I fear that the innovation announced today is going to make people and their data less safe, not more.

[1]: http://images.apple.com/iphone/business/docs/iOS_Security_Oc...


"A fingerprint is only useful for authentication, not key derivation"

exactly


> Apple claims that even with access to the device, a nine digit passcode would take 2.5 years to brute force.

That's 2.5 iPhone-years of computation, though. A speedy desktop could be 10 times as fast, and that's before we get to GPUs or multiple machines.


I would make the following points.

1) Not accounting for salting and variations of hashes, one can have at most 19 resets of core biometric assuming the normal number of fingers and toes.

2) Biometric fingerprinting merely proves that you have the digit. No proof if said digit is attached to human (see Hollywood blockbuster!).

3) Susceptibility to coercion. It's much harder to refuse to swipe your finger (willingly or otherwise) at the border than to refuse to give up a password.


My counter to your second point: Biometrics kinda disables mass hacks. you cant exactly chop off a huge number of fingers*

Oh and one can also say "A password merely proves you know the password.

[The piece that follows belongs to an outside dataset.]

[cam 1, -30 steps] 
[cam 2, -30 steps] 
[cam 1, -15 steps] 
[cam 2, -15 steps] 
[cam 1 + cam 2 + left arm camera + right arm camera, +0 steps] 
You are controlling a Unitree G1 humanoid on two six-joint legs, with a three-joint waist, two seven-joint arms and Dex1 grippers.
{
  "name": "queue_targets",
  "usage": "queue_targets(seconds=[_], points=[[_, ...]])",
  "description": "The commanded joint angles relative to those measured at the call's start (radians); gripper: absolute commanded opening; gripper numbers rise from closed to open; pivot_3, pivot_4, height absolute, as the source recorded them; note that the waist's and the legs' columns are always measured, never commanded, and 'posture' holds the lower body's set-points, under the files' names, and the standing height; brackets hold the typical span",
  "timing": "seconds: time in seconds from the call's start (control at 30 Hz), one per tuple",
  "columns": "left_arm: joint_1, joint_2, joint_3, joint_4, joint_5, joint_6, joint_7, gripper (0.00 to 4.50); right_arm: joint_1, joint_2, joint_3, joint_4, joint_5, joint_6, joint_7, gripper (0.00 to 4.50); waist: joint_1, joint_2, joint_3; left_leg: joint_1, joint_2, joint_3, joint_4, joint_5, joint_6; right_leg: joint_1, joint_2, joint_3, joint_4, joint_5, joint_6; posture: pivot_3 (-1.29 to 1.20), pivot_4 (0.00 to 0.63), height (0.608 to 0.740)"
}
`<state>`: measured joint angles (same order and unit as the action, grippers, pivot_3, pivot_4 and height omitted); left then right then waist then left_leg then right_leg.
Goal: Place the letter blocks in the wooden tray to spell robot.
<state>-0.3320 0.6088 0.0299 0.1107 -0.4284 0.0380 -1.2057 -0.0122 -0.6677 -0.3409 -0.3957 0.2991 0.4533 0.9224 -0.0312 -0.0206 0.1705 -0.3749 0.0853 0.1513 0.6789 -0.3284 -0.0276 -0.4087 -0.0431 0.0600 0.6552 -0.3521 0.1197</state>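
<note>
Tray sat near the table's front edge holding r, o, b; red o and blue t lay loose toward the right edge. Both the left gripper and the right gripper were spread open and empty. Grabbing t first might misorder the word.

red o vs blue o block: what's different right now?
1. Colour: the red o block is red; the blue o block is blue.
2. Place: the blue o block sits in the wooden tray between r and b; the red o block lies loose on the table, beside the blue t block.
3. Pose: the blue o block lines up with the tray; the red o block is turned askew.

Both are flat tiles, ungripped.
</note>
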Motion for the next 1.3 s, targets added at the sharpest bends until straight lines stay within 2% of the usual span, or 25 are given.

No proof that you are the person associated with the password"

* Though since passwords can be stored in hashes, they can be harder to steal as compared to biometric data which must be stored in raw (though possibly encrypted)


Why would you need to reset biometrics (point 1)?


The equivalent of losing your password.


>Third party must have access to raw data

Is there a reason that fingerprints can't be stored as hashes instead of the raw data? It would presumably involve re-enrolling if the fingerprint comparison algorithm gets changed, but how often does that happen?


The problem is that fingerprint matching isn't exact, there are thresholds you must allow for so there is no exact code to match to. Although some implementations may make this possible, it is an issue that all biometric methods must address.

It's like allowing a password that is close enough, in that case you would need the real password as well, not just a hash.


Sure, though there are simhash implementations, where you can compute a hash that itself can be used to compute a hamming distance between two inputs.

(This is used a fair amount in search, to cluster similar documents.)